What the exercise asks - Please output the whole listing below exactly as it is.

Data extract -
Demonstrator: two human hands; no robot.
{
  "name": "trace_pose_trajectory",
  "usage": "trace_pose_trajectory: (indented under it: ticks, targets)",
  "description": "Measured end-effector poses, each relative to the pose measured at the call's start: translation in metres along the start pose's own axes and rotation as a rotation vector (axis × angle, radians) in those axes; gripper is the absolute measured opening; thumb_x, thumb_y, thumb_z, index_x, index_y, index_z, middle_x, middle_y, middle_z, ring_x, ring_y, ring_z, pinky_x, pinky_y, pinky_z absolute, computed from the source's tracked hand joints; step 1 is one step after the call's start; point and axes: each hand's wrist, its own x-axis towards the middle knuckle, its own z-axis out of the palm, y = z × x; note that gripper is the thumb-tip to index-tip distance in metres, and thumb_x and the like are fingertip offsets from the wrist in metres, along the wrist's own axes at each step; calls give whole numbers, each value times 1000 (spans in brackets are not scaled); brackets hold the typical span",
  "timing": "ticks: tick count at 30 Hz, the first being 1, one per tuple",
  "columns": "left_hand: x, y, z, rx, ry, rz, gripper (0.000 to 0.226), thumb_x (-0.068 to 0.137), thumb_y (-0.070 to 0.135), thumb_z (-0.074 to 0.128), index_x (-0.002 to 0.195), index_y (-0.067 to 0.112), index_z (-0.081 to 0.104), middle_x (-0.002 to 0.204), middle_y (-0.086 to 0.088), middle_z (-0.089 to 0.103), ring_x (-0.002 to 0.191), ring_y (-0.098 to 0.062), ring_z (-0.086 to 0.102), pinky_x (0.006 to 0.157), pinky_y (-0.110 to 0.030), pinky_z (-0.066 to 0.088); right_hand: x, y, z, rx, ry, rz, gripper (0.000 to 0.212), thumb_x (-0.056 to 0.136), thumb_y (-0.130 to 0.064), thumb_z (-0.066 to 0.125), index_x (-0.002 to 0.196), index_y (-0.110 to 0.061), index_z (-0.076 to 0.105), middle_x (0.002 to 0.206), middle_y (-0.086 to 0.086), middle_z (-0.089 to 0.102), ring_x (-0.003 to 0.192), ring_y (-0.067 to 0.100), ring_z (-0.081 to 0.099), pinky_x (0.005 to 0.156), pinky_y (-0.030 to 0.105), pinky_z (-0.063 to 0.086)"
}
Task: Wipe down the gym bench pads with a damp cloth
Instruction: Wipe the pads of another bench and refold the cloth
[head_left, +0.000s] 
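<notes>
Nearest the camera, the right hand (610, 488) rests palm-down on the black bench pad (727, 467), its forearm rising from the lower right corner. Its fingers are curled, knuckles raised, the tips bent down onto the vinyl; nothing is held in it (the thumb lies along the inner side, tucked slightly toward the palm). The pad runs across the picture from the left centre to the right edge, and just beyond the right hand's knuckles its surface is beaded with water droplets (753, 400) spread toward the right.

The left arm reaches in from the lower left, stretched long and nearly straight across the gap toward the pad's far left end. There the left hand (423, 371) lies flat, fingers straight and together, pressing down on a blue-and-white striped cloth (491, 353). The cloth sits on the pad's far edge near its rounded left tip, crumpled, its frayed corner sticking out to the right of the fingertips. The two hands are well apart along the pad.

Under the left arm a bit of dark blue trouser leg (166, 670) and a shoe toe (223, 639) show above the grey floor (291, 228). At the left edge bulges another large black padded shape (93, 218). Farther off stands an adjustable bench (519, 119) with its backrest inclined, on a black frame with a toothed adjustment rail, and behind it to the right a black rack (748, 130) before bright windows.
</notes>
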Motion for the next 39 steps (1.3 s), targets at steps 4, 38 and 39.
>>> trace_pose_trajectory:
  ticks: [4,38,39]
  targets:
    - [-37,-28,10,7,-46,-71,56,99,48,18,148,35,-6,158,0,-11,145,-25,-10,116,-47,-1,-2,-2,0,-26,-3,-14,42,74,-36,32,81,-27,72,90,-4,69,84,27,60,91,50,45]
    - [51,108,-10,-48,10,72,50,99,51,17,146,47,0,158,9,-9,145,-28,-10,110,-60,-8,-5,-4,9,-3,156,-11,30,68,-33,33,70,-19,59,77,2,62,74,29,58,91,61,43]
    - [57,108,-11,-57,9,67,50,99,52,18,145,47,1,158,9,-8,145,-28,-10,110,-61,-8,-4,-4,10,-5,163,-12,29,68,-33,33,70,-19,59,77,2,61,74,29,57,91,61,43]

Task result -
Demonstrator: two human hands; no robot.
{
  "name": "trace_pose_trajectory",
  "usage": "trace_pose_trajectory: (indented under it: ticks, targets)",
  "description": "Measured end-effector poses, each relative to the pose measured at the call's start: translation in metres along the start pose's own axes and rotation as a rotation vector (axis × angle, radians) in those axes; gripper is the absolute measured opening; thumb_x, thumb_y, thumb_z, index_x, index_y, index_z, middle_x, middle_y, middle_z, ring_x, ring_y, ring_z, pinky_x, pinky_y, pinky_z absolute, computed from the source's tracked hand joints; step 1 is one step after the call's start; point and axes: each hand's wrist, its own x-axis towards the middle knuckle, its own z-axis out of the palm, y = z × x; note that gripper is the thumb-tip to index-tip distance in metres, and thumb_x and the like are fingertip offsets from the wrist in metres, along the wrist's own axes at each step; calls give whole numbers, each value times 1000 (spans in brackets are not scaled); brackets hold the typical span",
  "timing": "ticks: tick count at 30 Hz, the first being 1, one per tuple",
  "columns": "left_hand: x, y, z, rx, ry, rz, gripper (0.000 to 0.226), thumb_x (-0.068 to 0.137), thumb_y (-0.070 to 0.135), thumb_z (-0.074 to 0.128), index_x (-0.002 to 0.195), index_y (-0.067 to 0.112), index_z (-0.081 to 0.104), middle_x (-0.002 to 0.204), middle_y (-0.086 to 0.088), middle_z (-0.089 to 0.103), ring_x (-0.002 to 0.191), ring_y (-0.098 to 0.062), ring_z (-0.086 to 0.102), pinky_x (0.006 to 0.157), pinky_y (-0.110 to 0.030), pinky_z (-0.066 to 0.088); right_hand: x, y, z, rx, ry, rz, gripper (0.000 to 0.212), thumb_x (-0.056 to 0.136), thumb_y (-0.130 to 0.064), thumb_z (-0.066 to 0.125), index_x (-0.002 to 0.196), index_y (-0.110 to 0.061), index_z (-0.076 to 0.105), middle_x (0.002 to 0.206), middle_y (-0.086 to 0.086), middle_z (-0.089 to 0.102), ring_x (-0.003 to 0.192), ring_y (-0.067 to 0.100), ring_z (-0.081 to 0.099), pinky_x (0.005 to 0.156), pinky_y (-0.030 to 0.105), pinky_z (-0.063 to 0.086)"
}
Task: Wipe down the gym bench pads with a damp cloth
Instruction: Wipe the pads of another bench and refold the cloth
[head_left, +0.000s] 
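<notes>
Nearest the camera, the right hand (610, 488) rests palm-down on the black bench pad (727, 467), its forearm rising from the lower right corner. Its fingers are curled, knuckles raised, the tips bent down onto the vinyl; nothing is held in it (the thumb lies along the inner side, tucked slightly toward the palm). The pad runs across the picture from the left centre to the right edge, and just beyond the right hand's knuckles its surface is beaded with water droplets (753, 400) spread toward the right.

The left arm reaches in from the lower left, stretched long and nearly straight across the gap toward the pad's far left end. There the left hand (423, 371) lies flat, fingers straight and together, pressing down on a blue-and-white striped cloth (491, 353). The cloth sits on the pad's far edge near its rounded left tip, crumpled, its frayed corner sticking out to the right of the fingertips. The two hands are well apart along the pad.

Under the left arm a bit of dark blue trouser leg (166, 670) and a shoe toe (223, 639) show above the grey floor (291, 228). At the left edge bulges another large black padded shape (93, 218). Farther off stands an adjustable bench (519, 119) with its backrest inclined, on a black frame with a toothed adjustment rail, and behind it to the right a black rack (748, 130) before bright windows.
</notes>
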Motion for the next 39 steps (1.3 s), targets at steps 4, 38 and 39.
>>> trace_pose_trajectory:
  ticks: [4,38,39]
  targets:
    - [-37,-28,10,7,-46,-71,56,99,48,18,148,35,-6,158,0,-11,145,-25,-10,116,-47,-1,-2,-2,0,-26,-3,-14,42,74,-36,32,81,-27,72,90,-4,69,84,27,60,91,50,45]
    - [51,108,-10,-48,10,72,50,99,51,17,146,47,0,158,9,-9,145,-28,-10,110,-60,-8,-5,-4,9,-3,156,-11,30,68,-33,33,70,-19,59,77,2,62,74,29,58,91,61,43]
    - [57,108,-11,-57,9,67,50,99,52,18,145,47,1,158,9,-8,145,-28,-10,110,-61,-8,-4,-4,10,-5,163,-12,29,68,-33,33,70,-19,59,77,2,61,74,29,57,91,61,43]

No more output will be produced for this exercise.